BEGIN Data supplied
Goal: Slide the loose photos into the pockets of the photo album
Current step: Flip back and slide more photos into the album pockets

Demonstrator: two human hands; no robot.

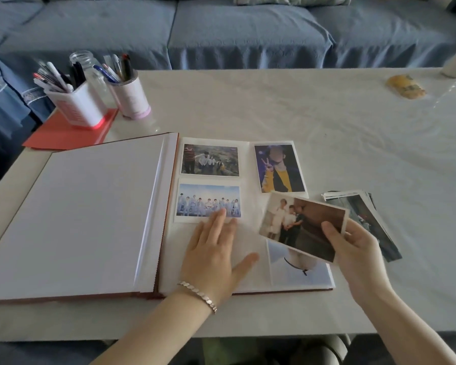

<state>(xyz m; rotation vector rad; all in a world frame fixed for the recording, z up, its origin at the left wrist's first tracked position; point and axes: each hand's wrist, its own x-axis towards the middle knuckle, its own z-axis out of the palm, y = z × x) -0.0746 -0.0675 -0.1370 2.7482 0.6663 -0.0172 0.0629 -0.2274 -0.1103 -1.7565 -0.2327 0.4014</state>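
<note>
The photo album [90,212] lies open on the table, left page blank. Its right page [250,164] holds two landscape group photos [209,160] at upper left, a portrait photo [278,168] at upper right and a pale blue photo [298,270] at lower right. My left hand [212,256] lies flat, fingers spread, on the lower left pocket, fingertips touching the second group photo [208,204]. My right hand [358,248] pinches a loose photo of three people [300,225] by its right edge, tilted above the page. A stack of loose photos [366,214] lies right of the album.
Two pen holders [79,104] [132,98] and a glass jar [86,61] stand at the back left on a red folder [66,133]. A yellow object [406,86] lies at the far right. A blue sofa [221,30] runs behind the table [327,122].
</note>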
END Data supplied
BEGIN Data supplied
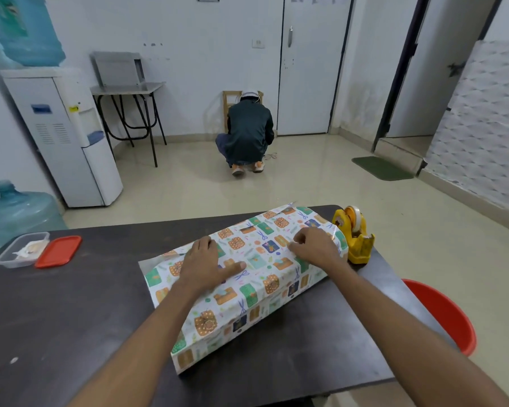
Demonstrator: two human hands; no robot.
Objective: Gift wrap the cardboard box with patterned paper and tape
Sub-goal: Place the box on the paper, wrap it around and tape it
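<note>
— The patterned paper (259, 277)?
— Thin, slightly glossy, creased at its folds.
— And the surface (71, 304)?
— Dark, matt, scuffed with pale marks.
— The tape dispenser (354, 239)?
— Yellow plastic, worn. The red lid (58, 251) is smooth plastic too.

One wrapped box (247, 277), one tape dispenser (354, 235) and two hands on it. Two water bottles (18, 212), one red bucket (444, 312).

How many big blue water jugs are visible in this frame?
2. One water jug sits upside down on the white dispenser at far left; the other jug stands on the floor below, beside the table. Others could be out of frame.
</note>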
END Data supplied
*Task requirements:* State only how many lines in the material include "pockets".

*Finished task:* 2